## [What you should do]
Where does the word "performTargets" appear in the entries below? Copy each line that holds it.

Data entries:
- Opening Delimiter -
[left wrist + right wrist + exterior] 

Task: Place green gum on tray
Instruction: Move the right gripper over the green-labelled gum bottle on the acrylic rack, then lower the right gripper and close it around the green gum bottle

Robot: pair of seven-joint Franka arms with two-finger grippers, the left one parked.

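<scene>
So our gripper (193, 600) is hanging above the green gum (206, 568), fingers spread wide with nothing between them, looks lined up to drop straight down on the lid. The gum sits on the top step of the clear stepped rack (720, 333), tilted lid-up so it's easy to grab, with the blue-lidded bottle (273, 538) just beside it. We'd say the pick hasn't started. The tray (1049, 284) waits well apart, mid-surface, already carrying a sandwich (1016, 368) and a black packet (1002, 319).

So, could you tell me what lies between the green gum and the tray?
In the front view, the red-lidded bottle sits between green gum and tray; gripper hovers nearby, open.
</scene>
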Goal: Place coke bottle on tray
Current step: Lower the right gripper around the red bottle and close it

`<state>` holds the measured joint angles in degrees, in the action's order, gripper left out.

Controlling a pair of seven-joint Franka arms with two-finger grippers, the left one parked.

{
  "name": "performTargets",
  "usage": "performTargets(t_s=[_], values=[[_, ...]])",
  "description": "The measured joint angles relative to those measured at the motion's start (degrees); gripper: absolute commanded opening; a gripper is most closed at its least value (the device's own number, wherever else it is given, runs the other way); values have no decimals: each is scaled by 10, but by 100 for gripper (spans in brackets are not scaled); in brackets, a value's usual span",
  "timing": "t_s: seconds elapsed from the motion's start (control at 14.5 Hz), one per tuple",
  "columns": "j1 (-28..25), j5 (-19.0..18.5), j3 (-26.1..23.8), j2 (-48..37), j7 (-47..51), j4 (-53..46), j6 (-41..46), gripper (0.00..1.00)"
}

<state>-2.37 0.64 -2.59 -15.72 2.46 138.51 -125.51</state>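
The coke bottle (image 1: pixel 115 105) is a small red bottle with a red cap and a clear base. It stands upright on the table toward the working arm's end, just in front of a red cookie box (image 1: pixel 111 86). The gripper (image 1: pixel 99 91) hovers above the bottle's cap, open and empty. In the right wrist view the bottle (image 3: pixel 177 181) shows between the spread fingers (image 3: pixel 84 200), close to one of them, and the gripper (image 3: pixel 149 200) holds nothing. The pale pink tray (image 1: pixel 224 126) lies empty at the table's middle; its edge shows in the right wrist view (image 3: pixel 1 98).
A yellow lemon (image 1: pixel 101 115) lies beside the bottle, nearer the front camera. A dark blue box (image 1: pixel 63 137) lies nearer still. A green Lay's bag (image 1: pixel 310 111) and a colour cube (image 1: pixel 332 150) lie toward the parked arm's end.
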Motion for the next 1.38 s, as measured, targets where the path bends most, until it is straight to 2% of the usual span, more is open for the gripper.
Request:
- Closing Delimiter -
## [Exercise response]
  "name": "performTargets",
  "usage": "performTargets(t_s=[_], values=[[_, ...]])",

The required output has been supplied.